• **Your objective**:
An exact copy of the data is needed, but without any of its images.

>>>

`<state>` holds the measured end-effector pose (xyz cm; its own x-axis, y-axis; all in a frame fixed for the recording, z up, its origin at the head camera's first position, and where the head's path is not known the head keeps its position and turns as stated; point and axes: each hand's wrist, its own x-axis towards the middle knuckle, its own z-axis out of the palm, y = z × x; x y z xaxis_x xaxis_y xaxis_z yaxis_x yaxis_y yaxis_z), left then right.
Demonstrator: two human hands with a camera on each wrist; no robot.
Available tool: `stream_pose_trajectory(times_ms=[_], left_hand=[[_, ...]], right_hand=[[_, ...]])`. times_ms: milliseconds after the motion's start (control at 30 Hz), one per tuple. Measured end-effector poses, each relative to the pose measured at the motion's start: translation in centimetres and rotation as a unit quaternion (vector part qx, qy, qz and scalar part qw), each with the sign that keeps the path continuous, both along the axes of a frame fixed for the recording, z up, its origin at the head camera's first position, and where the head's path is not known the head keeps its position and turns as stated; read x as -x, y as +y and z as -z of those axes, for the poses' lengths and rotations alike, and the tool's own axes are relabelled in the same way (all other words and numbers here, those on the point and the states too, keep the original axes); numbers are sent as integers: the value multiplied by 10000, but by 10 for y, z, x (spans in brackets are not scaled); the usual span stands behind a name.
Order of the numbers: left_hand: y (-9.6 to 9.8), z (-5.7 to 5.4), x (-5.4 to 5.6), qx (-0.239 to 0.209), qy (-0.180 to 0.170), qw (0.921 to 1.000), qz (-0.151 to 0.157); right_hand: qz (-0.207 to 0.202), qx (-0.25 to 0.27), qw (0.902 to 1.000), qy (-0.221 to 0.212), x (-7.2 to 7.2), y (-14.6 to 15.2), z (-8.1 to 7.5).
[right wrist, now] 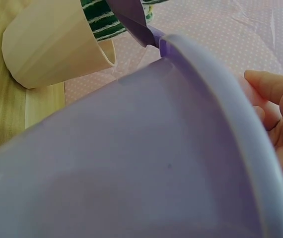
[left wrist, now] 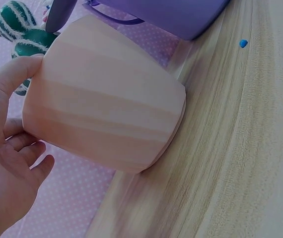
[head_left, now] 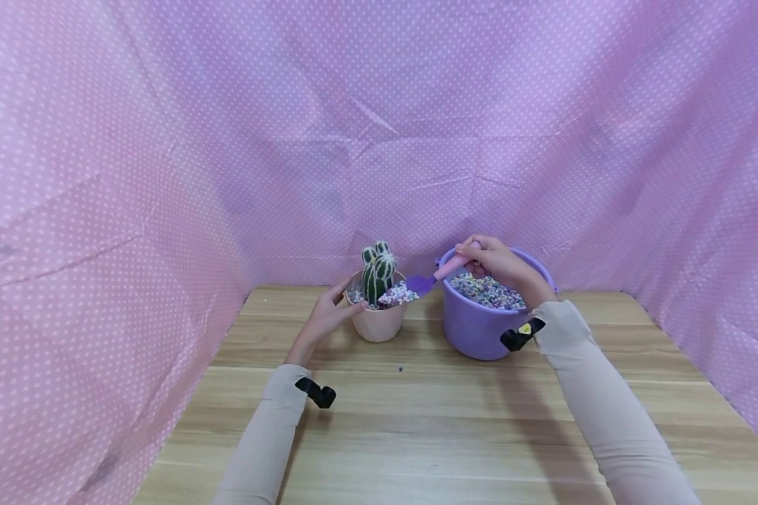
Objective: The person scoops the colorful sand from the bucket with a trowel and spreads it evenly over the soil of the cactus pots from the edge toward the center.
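A potted cactus with green, white-ribbed stems stands in a pale peach flowerpot. My left hand holds the pot at its left rim, the thumb on the near side and the fingers round the far side. In my right hand is a small trowel with a pink handle and a purple blade, gripped by the handle. Small multicoloured pebbles lie heaped on the blade, whose tip is over the pot's right rim. Below the right hand stands a purple bucket holding many such pebbles.
One loose blue pebble lies on the wooden table, in front of the pot and bucket. A pink dotted cloth hangs behind the table and along both sides. The bucket's handle hangs beside the pot.
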<state>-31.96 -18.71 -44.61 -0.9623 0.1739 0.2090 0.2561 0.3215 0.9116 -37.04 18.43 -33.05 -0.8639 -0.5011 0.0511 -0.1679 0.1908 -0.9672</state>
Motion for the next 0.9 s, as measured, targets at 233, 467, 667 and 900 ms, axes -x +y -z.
stream_pose_trajectory(times_ms=[233, 467, 667, 900], left_hand=[[0, 1, 0, 23, -60, 10000, -31], [1, 1, 0, -19, -34, 10000, -2], [2, 1, 1, -94, 18, 10000, 21], [1, -1, 0, -109, -40, 9999, -36]], right_hand=[[113, -98, 9999, -27, -1, -1, 0], [148, -107, 9998, -80, 1, -2, 2], [137, -102, 9998, -73, 1, -2, 3], [133, -51, 9999, -30, 1, -4, 3]])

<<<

• **Task answer**:
`<state>` holds the measured end-effector pose (xyz cm; its own x-axis, y-axis; all in a frame fixed for the recording, z up, its origin at the head camera's first position, and where the head's path is not known the head keeps its position and turns as stated; point and axes: each hand's wrist, its own x-axis towards the middle knuckle, its own z-axis out of the palm, y = z × x; x y z xaxis_x xaxis_y xaxis_z yaxis_x yaxis_y yaxis_z), left then right.
Demonstrator: two human hands with a camera on each wrist; no robot.
Available tool: `stream_pose_trajectory(times_ms=[_], left_hand=[[_, ...]], right_hand=[[_, ...]])`. times_ms: milliseconds after the motion's start (control at 30 Hz), one per tuple. Measured end-effector poses, each relative to the pose measured at the motion's start: translation in centimetres and rotation as a unit quaternion (vector part qx, qy, qz and scalar part qw), each with the sign that keeps the path continuous, both along the axes of a frame fixed for the recording, z up, its origin at the head camera's first position, and where the head's path is not known the head keeps its position and turns as stated; read x as -x, y as +y and z as -z of those axes, for the poses' lengths and rotations alike, and the tool's own axes are relabelled in the same way (all other words and numbers here, those on the point and the states too, keep the original axes); numbers are sent as integers: the value multiplied by 10000, but by 10 for y, z, x (spans in brackets are not scaled); the usual span stands behind a name.
Order of the numbers: left_hand: y (-9.6 to 9.8), z (-5.7 to 5.4), x (-5.4 to 5.6), qx (-0.239 to 0.209), qy (-0.180 to 0.170), qw (0.921 to 1.000), qz (-0.151 to 0.157); right_hand: qz (-0.207 to 0.202), qx (-0.25 to 0.27), qw (0.902 to 1.000), qy (-0.221 to 0.212), x (-7.2 to 7.2), y (-14.6 to 15.2), z (-8.1 to 7.5).
[right wrist, now] 
[left wrist, now] 
[head_left, now] 
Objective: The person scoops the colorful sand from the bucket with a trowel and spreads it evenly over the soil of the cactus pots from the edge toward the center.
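A potted cactus with green, white-ribbed stems stands in a pale peach flowerpot. My left hand holds the pot at its left rim, the thumb on the near side and the fingers round the far side. In my right hand is a small trowel with a pink handle and a purple blade, gripped by the handle. Small multicoloured pebbles lie heaped on the blade, whose tip is over the pot's right rim. Below the right hand stands a purple bucket holding many such pebbles.
One loose blue pebble lies on the wooden table, in front of the pot and bucket. A pink dotted cloth hangs behind the table and along both sides. The bucket's handle hangs beside the pot.
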<state>-31.96 -18.71 -44.61 -0.9623 0.1739 0.2090 0.2561 0.3215 0.9116 -37.04 18.43 -33.05 -0.8639 -0.5011 0.0511 -0.1679 0.1908 -0.9672</state>
Motion for the next 0.9 s, as measured, targets at 233, 467, 667 and 900 ms, axes -x +y -z.
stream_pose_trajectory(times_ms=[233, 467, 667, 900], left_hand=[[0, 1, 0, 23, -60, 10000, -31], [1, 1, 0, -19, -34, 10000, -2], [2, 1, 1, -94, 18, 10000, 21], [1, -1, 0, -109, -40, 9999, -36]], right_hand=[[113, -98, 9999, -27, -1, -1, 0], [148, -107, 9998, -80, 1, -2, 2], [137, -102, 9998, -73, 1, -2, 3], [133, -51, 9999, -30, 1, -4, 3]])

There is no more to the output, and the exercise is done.